### Work to complete
I need the lines below from the one with "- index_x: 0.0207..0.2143" down to the one with "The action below" reproduced exactly, both ends included, and nothing else.

### Supplied information
=-=-=

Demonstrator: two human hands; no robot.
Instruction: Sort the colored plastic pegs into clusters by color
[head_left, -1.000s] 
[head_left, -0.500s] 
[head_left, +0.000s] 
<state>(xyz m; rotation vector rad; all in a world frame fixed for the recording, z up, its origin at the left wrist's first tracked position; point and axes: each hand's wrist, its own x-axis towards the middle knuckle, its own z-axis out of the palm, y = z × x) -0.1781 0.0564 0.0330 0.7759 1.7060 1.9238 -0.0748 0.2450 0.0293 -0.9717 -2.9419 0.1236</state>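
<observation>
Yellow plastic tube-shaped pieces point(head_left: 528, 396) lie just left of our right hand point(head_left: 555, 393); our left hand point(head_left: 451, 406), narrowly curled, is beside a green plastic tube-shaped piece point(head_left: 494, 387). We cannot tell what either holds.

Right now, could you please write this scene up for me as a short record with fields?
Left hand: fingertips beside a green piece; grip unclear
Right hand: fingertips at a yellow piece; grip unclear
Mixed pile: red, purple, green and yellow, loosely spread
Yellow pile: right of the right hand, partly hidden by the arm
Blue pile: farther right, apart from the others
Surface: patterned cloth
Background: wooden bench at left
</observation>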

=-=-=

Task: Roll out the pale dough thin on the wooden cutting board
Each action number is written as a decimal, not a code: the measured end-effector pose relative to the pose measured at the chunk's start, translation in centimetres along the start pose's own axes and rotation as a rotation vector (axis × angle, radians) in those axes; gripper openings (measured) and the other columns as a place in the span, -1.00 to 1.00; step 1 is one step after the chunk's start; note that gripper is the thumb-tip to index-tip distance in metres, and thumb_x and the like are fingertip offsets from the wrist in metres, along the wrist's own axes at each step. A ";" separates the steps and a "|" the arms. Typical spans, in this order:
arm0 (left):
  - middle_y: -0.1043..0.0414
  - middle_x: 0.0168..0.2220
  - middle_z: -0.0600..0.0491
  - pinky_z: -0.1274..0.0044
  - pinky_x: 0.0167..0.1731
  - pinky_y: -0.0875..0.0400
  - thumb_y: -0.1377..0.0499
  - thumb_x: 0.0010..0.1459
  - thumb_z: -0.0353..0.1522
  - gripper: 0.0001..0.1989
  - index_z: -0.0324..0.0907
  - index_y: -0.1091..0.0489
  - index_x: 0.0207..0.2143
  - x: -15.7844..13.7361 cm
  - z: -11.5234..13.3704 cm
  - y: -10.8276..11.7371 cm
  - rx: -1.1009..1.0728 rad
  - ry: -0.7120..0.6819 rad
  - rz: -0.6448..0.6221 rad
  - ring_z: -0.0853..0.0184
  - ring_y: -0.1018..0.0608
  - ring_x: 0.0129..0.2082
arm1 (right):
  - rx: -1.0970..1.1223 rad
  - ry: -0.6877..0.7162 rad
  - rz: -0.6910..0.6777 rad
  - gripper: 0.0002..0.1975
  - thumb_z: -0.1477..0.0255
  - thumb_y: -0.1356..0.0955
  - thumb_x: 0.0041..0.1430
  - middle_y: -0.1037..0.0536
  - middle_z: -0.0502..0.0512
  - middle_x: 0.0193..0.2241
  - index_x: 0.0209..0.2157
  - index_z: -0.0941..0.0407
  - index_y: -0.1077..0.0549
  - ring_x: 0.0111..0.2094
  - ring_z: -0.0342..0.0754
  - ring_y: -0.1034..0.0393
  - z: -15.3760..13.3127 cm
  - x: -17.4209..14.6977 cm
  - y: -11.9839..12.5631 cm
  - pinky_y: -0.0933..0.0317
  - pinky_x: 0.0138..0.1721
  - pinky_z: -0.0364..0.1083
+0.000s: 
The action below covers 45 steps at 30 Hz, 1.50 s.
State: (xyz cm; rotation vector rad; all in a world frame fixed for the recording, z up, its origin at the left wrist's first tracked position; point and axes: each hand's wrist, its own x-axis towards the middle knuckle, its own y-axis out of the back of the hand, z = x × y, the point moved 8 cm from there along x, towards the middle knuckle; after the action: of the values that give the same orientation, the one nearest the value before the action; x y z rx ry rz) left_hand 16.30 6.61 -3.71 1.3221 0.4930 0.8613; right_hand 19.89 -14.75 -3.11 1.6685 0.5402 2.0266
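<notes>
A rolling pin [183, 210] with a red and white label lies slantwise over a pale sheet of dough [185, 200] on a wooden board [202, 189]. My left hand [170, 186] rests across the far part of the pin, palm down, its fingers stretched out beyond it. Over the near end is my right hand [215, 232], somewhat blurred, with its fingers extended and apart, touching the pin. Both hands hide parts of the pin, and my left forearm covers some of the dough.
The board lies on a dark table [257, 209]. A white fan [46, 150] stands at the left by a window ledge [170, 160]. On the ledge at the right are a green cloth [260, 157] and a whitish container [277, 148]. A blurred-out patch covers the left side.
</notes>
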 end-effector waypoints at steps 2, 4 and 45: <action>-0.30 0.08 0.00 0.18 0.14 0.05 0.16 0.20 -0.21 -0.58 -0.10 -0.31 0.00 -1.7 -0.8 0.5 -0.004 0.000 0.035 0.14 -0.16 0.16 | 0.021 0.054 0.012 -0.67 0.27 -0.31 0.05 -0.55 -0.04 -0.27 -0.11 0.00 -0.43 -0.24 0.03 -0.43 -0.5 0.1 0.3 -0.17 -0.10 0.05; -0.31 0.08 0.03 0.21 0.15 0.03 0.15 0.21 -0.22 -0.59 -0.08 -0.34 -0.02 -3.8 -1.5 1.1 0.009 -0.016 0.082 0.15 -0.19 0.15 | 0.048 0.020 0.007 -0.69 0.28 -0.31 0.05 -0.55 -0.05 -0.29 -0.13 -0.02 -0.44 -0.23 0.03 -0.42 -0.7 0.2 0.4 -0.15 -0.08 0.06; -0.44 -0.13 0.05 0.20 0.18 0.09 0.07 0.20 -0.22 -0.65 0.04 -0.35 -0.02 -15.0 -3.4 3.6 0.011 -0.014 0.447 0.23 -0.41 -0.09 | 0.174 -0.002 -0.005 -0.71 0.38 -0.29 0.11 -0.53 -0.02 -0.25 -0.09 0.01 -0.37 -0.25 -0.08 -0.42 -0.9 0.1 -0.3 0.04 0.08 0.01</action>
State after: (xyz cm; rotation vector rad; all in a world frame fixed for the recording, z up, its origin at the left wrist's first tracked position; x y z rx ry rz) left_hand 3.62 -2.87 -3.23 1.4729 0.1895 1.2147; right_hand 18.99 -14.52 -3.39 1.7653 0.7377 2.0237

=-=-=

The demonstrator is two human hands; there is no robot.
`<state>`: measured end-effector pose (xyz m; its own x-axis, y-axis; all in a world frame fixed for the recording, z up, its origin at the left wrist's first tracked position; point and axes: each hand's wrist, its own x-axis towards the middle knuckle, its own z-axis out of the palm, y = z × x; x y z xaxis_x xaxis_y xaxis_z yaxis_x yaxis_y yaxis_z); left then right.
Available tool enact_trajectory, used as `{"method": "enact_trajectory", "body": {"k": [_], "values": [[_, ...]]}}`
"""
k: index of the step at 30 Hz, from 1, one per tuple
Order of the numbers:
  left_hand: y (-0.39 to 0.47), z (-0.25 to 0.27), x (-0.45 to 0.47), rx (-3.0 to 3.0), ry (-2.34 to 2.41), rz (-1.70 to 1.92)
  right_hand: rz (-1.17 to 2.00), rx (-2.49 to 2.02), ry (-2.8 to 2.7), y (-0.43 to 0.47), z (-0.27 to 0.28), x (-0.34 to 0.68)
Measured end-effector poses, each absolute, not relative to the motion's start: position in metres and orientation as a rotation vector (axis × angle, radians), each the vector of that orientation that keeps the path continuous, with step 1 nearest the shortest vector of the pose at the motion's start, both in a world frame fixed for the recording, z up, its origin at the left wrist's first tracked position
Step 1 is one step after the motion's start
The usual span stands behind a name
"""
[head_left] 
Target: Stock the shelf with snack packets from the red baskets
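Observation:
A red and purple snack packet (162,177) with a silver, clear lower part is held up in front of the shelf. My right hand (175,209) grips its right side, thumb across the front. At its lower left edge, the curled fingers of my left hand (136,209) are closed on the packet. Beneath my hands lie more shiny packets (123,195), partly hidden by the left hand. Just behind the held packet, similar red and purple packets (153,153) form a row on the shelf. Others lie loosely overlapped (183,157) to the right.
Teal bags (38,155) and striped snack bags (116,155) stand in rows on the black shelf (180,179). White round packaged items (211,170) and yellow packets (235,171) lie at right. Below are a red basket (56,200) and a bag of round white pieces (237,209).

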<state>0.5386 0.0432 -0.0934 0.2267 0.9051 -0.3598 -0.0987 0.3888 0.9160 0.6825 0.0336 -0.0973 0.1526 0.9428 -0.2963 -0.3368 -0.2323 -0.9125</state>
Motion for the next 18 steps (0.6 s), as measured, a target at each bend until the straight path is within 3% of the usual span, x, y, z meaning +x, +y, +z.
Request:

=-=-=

### Result of this task
  - index_x: 0.0207..0.2143
  - x: -15.7844..13.7361 cm
  - z: -11.5234..13.3704 cm
  - y: -10.8276..11.7371 cm
  - rx: -1.1009..1.0728 rad
  - ry: -0.7120..0.6819 rad
  - rz: -0.6448..0.6221 rad
  - ring_z: -0.0853..0.0184
  - ring_y: -0.1018..0.0608
  - ring_x: 0.0129..0.2082
arm1 (right):
  - rx: -1.0970..1.1223 rad
  - ry: -0.6877..0.7162 rad
  - rz: -0.6910..0.6777 rad
  - gripper: 0.0002..0.1975
  - thumb_z: -0.1477..0.0255
  - thumb_y: -0.1356..0.0955
  - thumb_x: 0.0041..0.1430
  - middle_y: -0.1037..0.0536
  - middle_z: -0.0502..0.0512
  - middle_x: 0.0193..0.2241
  - index_x: 0.0209..0.2157
  - index_z: -0.0941..0.0407
  - index_y: -0.1077..0.0549
  - ring_x: 0.0111..0.2094
  - ring_z: -0.0342..0.0754
  - ring_y: -0.1034..0.0393
  - z: -15.3760..13.3127 cm
  - x: -17.4209..14.6977 cm
  - y: -11.9839..12.5631 cm
  - pinky_y: -0.0933..0.0317
  - pinky_x: 0.0138..0.1721
  - pinky_z: -0.0364..0.1083
+0.000s: 
The action below covers 45 steps at 30 Hz, 1.50 s.

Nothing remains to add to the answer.